**TASK REQUIREMENTS:**
Line by line, output the entries below exactly as they appear.

**EXTRACTED RECORDS:**
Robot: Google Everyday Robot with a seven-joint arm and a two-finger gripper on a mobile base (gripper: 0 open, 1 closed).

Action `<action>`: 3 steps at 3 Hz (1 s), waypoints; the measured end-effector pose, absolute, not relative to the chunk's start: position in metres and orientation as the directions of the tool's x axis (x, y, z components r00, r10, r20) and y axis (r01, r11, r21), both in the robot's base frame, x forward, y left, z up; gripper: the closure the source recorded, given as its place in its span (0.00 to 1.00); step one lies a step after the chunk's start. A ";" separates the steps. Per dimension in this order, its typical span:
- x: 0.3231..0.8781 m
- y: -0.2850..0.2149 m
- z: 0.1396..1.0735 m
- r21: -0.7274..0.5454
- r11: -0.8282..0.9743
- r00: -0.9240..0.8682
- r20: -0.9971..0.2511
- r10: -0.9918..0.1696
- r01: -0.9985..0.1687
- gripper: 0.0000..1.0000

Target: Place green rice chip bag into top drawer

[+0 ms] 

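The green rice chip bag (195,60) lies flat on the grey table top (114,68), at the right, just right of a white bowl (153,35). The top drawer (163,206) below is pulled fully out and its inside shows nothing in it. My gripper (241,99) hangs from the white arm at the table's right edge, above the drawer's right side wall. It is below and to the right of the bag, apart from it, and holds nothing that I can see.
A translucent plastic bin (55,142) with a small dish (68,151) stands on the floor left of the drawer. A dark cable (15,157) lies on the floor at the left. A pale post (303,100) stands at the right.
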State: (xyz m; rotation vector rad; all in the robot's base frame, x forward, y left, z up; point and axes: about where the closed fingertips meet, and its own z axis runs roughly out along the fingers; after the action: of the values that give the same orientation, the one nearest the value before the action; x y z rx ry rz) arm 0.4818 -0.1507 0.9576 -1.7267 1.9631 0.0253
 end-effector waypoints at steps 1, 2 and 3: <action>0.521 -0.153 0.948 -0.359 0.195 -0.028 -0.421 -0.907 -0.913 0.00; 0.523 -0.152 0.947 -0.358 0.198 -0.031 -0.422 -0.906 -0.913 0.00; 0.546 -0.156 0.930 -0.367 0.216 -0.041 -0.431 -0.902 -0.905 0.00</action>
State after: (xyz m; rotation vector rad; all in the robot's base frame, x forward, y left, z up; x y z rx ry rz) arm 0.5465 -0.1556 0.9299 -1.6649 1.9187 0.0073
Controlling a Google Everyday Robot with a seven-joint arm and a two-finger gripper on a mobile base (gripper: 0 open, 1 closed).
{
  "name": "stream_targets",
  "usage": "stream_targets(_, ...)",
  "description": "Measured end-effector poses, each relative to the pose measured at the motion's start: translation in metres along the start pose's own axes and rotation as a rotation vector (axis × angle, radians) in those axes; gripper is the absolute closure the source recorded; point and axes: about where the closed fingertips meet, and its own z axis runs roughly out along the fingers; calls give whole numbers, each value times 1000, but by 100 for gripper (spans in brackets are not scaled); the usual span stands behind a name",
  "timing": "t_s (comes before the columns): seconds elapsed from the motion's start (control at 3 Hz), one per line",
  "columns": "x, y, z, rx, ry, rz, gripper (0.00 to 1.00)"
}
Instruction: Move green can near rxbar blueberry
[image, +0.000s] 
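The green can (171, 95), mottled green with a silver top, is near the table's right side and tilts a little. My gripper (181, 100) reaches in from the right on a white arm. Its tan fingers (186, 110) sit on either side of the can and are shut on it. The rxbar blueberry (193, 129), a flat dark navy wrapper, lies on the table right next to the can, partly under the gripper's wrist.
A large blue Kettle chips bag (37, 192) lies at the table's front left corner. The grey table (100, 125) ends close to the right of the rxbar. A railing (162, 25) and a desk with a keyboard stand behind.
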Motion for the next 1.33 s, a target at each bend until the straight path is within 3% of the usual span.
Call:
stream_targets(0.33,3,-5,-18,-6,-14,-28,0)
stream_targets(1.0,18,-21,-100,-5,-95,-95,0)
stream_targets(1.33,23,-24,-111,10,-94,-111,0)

**EXPECTED OUTPUT:**
Robot: Google Everyday Robot with a seven-joint arm and a two-finger gripper on a mobile base (gripper: 0 open, 1 closed).

Action `<action>`: 3 steps at 3 Hz (1 s), waypoints; the measured end-effector pose, absolute, not relative to the chunk's start: position in metres and orientation as the directions of the tool's x axis (x, y, z components r00, r10, r20) and y axis (r01, r11, r21), both in the robot's base frame, x forward, y left, z up; gripper: the closure the source recorded, given as its place in its span (0.00 to 1.00); step one lies a step after the chunk's start. A ";" separates the steps. Per dimension in this order, its typical span:
- x: 0.3231..0.8781 m
- y: -0.2850..0.2149 m
- z: 0.1396..1.0735 m
- r21: -0.7274..0.5454
- r11: -0.8282..0.9743
- r00: -0.9240..0.8682
- r20: -0.9971..0.2511
- r10: -0.9918..0.1696
- r01: -0.9985..0.1687
- gripper: 0.0000..1.0000

Target: Place green rice chip bag into top drawer

[+0 ms] 

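The green rice chip bag (195,60) lies flat on the grey table top (114,68), at the right, just right of a white bowl (153,35). The top drawer (163,206) below is pulled fully out and its inside shows nothing in it. My gripper (241,99) hangs from the white arm at the table's right edge, above the drawer's right side wall. It is below and to the right of the bag, apart from it, and holds nothing that I can see.
A translucent plastic bin (55,142) with a small dish (68,151) stands on the floor left of the drawer. A dark cable (15,157) lies on the floor at the left. A pale post (303,100) stands at the right.
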State: (xyz m; rotation vector rad; all in the robot's base frame, x forward, y left, z up; point and axes: about where the closed fingertips meet, and its own z axis runs roughly out along the fingers; after the action: of the values that give the same orientation, the one nearest the value before the action; x y z rx ry rz) arm 0.4818 -0.1507 0.9576 -1.7267 1.9631 0.0253
 end-effector waypoints at steps 1, 2 and 3: <action>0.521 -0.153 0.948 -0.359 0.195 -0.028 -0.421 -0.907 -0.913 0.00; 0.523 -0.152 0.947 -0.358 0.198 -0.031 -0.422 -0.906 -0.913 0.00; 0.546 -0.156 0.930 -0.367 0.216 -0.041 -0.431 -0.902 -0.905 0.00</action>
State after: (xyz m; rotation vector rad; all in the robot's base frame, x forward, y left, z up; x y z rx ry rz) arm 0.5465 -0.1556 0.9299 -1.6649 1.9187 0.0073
Controlling a Google Everyday Robot with a seven-joint arm and a two-finger gripper on a mobile base (gripper: 0 open, 1 closed).
{
  "name": "stream_targets",
  "usage": "stream_targets(_, ...)",
  "description": "Measured end-effector poses, each relative to the pose measured at the motion's start: translation in metres along the start pose's own axes and rotation as a rotation vector (axis × angle, radians) in those axes; gripper is the absolute closure the source recorded; point and axes: about where the closed fingertips meet, and its own z axis runs roughly out along the fingers; calls give whole numbers, each value times 1000, but by 100 for gripper (spans in brackets are not scaled); the usual span stands behind a name",
  "timing": "t_s (comes before the columns): seconds elapsed from the motion's start (control at 3 Hz), one per line",
  "columns": "x, y, z, rx, ry, rz, gripper (0.00 to 1.00)"
}
Instruction: Move green can near rxbar blueberry
[image, +0.000s] 
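The green can (171, 95), mottled green with a silver top, is near the table's right side and tilts a little. My gripper (181, 100) reaches in from the right on a white arm. Its tan fingers (186, 110) sit on either side of the can and are shut on it. The rxbar blueberry (193, 129), a flat dark navy wrapper, lies on the table right next to the can, partly under the gripper's wrist.
A large blue Kettle chips bag (37, 192) lies at the table's front left corner. The grey table (100, 125) ends close to the right of the rxbar. A railing (162, 25) and a desk with a keyboard stand behind.
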Motion for the next 1.33 s, a target at each bend until the straight path is within 3% of the usual span.
Call:
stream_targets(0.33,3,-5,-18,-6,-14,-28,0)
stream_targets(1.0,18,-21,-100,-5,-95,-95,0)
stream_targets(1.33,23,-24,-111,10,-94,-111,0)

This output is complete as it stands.